Most efficient hydrogen producers
The so called class of [FeFe]-hydrogenases, which are for example found in green algae, are nature's most efficient hydrogen producers. They can both produce and split hydrogen. The actual chemical reaction takes place at the active site buried deep inside the enzyme. "The electrons and protons required for the reaction must therefore find an efficient way to get there," explains Dr. Oliver Lampret from the Photobiotechnology Research Group in Bochum, one of the authors of the paper. Electron transport takes place via an electric wire, so to speak, consisting of several iron-sulfur clusters. The protons are transported to the active center via a proton transfer pathway consisting of five amino acids and one water molecule.
"Although it was known that there was a proton-coupled electron transfer mechanism, researchers had so far assumed that the coupling only takes place at the active center itself," says Professor Thomas Happe, Head of the Photobiotechnology Research Group.

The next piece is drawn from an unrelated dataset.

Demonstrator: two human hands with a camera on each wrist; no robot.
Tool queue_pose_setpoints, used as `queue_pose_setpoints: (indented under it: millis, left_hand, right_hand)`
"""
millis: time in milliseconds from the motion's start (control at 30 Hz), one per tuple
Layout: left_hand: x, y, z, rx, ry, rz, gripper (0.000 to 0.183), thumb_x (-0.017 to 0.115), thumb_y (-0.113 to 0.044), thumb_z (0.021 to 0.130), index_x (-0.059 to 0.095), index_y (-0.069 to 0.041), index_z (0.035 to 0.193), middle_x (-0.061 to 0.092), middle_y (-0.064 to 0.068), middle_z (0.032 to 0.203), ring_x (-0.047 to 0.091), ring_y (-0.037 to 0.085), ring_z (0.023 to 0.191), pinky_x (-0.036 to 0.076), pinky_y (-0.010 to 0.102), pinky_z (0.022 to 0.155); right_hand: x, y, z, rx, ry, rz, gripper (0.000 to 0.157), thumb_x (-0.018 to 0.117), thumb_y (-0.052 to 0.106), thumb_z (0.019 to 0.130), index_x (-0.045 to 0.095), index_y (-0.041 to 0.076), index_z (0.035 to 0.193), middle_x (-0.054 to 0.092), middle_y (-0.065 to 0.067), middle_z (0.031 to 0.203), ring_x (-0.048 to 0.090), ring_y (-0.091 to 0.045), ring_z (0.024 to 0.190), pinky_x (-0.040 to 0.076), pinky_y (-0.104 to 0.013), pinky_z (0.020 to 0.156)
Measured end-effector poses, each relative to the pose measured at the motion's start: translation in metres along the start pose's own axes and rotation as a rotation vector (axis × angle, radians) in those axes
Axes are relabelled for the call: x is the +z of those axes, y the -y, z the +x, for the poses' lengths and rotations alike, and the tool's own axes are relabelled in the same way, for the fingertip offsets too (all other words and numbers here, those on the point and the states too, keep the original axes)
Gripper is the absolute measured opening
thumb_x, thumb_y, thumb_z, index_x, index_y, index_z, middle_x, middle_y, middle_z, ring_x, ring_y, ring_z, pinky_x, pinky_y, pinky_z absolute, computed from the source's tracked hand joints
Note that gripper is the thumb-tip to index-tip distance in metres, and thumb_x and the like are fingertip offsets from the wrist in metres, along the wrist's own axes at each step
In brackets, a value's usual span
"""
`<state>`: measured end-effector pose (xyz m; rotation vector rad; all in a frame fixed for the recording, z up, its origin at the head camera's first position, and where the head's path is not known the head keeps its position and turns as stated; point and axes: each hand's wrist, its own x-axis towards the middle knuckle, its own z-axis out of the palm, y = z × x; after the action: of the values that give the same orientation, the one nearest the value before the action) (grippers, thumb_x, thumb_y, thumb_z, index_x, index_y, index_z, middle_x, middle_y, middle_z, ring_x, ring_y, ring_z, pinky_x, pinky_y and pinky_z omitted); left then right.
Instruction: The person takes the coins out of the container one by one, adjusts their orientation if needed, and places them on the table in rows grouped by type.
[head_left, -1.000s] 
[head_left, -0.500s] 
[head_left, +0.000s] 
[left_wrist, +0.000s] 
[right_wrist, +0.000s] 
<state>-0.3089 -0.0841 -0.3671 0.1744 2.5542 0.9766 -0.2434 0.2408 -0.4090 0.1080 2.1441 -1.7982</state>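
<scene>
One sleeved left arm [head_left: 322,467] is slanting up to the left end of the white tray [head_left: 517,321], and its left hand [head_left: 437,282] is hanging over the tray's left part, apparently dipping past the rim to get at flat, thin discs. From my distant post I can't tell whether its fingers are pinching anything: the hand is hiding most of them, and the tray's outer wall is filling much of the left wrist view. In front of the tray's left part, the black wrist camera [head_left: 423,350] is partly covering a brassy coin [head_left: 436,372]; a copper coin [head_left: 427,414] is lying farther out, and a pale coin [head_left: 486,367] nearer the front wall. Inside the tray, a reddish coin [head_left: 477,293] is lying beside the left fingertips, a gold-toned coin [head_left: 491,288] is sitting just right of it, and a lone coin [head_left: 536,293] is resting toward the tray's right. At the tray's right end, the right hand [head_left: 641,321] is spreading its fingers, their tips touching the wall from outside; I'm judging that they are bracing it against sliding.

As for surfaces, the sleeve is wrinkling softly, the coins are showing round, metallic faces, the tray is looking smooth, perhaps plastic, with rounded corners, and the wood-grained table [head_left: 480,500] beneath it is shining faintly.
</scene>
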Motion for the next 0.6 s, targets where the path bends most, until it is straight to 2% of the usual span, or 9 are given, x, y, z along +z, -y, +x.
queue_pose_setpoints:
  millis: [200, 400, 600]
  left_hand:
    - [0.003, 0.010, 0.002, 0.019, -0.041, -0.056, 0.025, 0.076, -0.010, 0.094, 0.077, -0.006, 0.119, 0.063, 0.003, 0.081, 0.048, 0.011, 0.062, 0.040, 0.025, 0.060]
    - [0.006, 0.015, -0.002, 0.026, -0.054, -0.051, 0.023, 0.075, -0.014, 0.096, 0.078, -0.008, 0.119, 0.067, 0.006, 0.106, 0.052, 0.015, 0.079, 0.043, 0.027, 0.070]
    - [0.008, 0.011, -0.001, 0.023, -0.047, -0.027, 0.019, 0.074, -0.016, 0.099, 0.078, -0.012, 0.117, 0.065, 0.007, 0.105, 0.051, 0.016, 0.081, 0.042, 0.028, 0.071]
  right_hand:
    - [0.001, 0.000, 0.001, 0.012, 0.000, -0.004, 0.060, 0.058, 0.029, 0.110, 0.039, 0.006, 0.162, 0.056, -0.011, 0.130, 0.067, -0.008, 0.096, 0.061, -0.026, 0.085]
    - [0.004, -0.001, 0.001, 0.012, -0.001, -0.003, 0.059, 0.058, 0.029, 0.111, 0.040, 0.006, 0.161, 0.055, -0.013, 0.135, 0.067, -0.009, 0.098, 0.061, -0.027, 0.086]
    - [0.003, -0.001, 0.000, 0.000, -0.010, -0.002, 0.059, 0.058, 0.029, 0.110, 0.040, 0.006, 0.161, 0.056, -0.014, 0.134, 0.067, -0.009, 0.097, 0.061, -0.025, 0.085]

Protein engineering makes coupling visible
The team manipulated the hydrogenases in such a way that the proton transfer was significantly slower, but hydrogen could still be converted. Using dynamic electrochemistry, they showed that hydrogen conversion decreased significantly and more importantly, significant overpotentials were needed to catalyze the production or splitting of hydrogen. By manipulating the proton transfer pathway, the researchers had indirectly reduced the rate of electron transfer.
"As the two transfer routes are spatially separated, we assume that a cooperative long-range coupling of both processes is necessary for efficient catalysis," concludes Oliver Lampret. The findings should help to develop more efficient miniaturized hydrogenase catalysts in the future.